The winning team reported that its method achieved 78.8 percent accuracy on the unweighted average recall (UAR) metric. Scientists found that wearing a mask changes the normal muscle constriction, vocal effort and transmission loss associated with speech.

Those results were not particularly exciting, though they were a bit better than a baseline system, according to the researchers’ Arxiv, not-peer-reviewed, paper.

The labs involved were Duke Kunshan University, Wuhan University’s computer science school, AI Lab of Lenovo Research and Sun Yat-sen University. Work was funded in part by China’s National Natural Science Foundation and by regional science and technology programs.

Hours of recorded ordinary speech by 32 native German speakers — the Mask Augsburg Speech Corpus — were broken into one-second clips for training and evaluation. They were artificially corrupted by warping speech speed and randomly erasing audio. The researchers also applied SpecAugment, a technique that masks acoustic features.
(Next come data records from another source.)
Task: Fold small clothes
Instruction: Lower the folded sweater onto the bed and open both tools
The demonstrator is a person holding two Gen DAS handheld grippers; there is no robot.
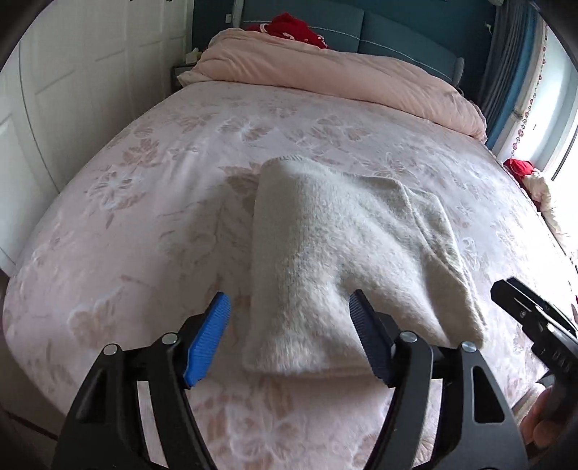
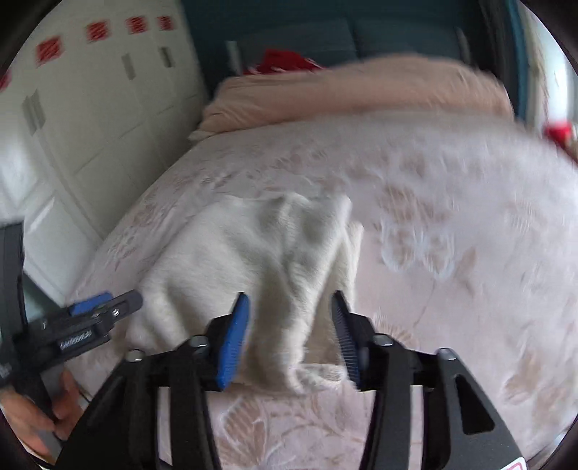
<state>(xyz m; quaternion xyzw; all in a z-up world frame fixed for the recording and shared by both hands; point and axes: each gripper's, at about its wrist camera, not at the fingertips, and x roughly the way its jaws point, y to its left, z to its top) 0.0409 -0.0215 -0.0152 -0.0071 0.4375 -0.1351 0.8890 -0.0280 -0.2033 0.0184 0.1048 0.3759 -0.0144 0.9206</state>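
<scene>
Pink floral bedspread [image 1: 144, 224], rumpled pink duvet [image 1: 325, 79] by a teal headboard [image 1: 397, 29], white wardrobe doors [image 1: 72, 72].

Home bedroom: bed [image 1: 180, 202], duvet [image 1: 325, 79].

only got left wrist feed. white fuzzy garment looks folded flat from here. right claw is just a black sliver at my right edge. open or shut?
Observer: The right claw is open, its blue pads straddling the near edge of the white fuzzy garment without pinching it.
Operator: Garment flat on that side?
Observer: No. Right wrist view shows a raised ridge of fabric running between the pads, with a rumpled near corner.
Operator: Is my left claw visible there?
Observer: Yes, the left claw enters from the left edge at the garment's near left corner. From that side-on angle I cannot tell how its jaws stand.
</scene>
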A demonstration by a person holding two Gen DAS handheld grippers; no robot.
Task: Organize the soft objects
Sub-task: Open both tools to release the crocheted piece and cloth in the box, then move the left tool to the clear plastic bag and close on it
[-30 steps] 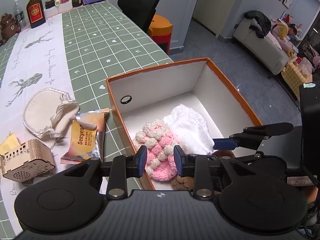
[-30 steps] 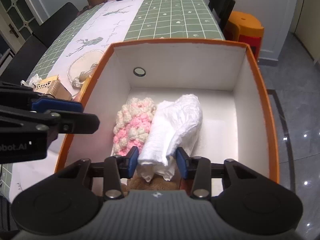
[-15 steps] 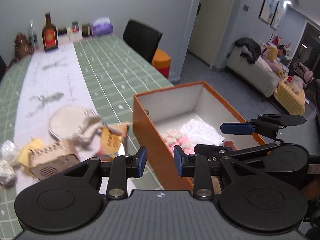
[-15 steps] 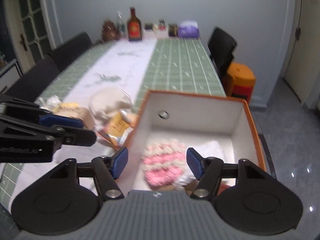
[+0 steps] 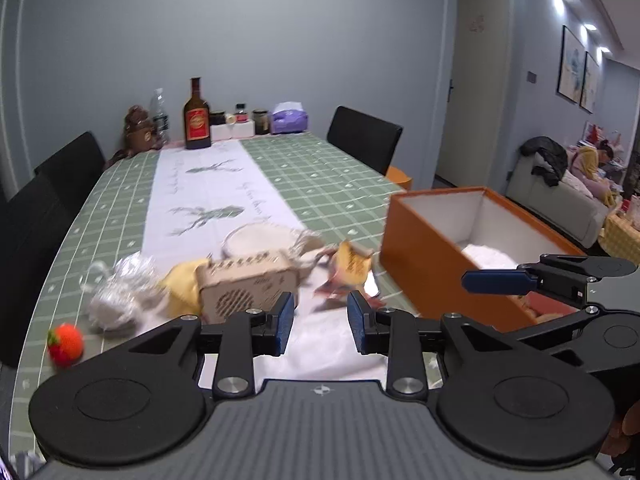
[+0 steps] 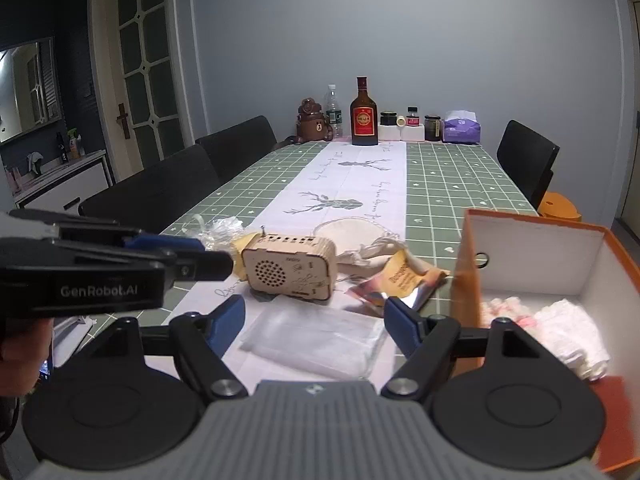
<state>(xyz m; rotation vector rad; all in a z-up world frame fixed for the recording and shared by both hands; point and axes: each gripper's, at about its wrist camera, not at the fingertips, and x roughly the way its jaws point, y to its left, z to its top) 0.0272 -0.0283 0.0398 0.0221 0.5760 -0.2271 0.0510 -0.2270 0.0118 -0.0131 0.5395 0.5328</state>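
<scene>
While both grippers hang above the near end, the long table (image 6: 452,176) with its green checked cloth and white deer runner fills a grey-walled room, black chairs (image 6: 160,192) along its sides. Far end: brown bottle (image 6: 363,114), jars, purple tissue pack (image 6: 461,126). Only the left view shows a sofa (image 5: 560,200) off to the side and a small red strawberry-like ball (image 5: 65,344) near the table edge. Only the right view shows a glazed door (image 6: 144,64) and a clear plastic bag (image 6: 316,336) lying flat between that gripper's fingers. Orange box (image 6: 466,280), open top, white inside, sits at the table's right corner; in it a pink-and-white knitted piece (image 6: 506,308) beside a white cloth (image 6: 568,328). Left of the box: snack packet (image 6: 402,276), round white pouch (image 6: 348,232), wooden speaker box (image 6: 290,266), crumpled plastic (image 5: 120,292). Left gripper (image 5: 319,322): jaws a narrow gap apart, holding nothing. Right gripper (image 6: 315,322): jaws wide, holding nothing.
</scene>
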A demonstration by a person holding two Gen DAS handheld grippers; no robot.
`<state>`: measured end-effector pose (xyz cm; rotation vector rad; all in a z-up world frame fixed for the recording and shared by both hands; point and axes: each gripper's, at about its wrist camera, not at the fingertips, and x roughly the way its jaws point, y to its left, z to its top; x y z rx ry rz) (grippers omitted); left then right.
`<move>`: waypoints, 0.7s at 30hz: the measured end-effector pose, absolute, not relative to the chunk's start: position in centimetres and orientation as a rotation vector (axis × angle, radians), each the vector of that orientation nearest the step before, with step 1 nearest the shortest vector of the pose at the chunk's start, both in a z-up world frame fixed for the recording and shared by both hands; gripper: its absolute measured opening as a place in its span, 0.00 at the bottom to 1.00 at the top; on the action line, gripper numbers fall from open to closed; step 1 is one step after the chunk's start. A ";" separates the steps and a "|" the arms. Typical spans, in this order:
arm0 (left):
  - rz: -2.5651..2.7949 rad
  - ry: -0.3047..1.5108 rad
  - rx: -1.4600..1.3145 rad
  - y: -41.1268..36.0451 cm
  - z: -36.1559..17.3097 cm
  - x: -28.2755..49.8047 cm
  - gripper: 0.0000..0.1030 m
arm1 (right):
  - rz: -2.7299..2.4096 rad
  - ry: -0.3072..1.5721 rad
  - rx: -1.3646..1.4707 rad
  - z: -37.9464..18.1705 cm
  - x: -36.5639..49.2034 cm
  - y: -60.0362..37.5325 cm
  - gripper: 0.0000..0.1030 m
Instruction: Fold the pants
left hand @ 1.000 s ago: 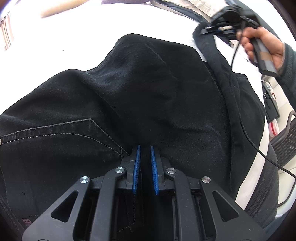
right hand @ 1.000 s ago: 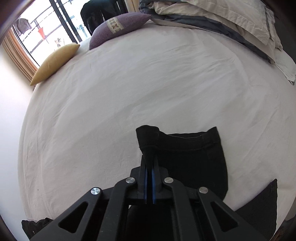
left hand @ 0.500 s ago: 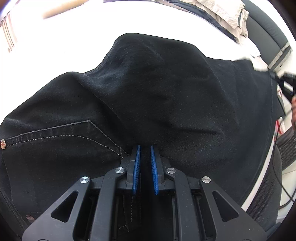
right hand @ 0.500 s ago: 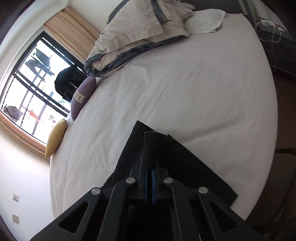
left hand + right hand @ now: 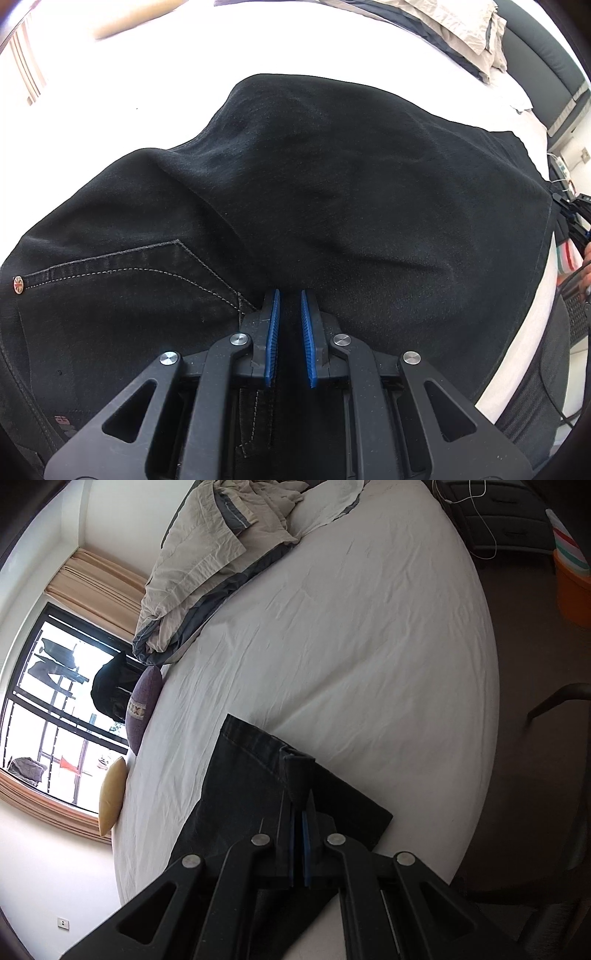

Informing the algorithm of individual speakers’ gender increased the AI’s performance, but no conclusions were offered for why.

As for Alcatraz, company executives say their Rock biometric facial authentication system can detect the presence of a mask, an increasingly important capability for businesses and building operators. They say the Rock interoperates with “any access control system.”

Passive three-dimensional sensors and machine learning to spot people “tailgating” at entry points to gain access or avoid detection in some way. In the process of monitoring, the company claims, the software knows someone is wearing a mask before they use their badge to pass through a check point.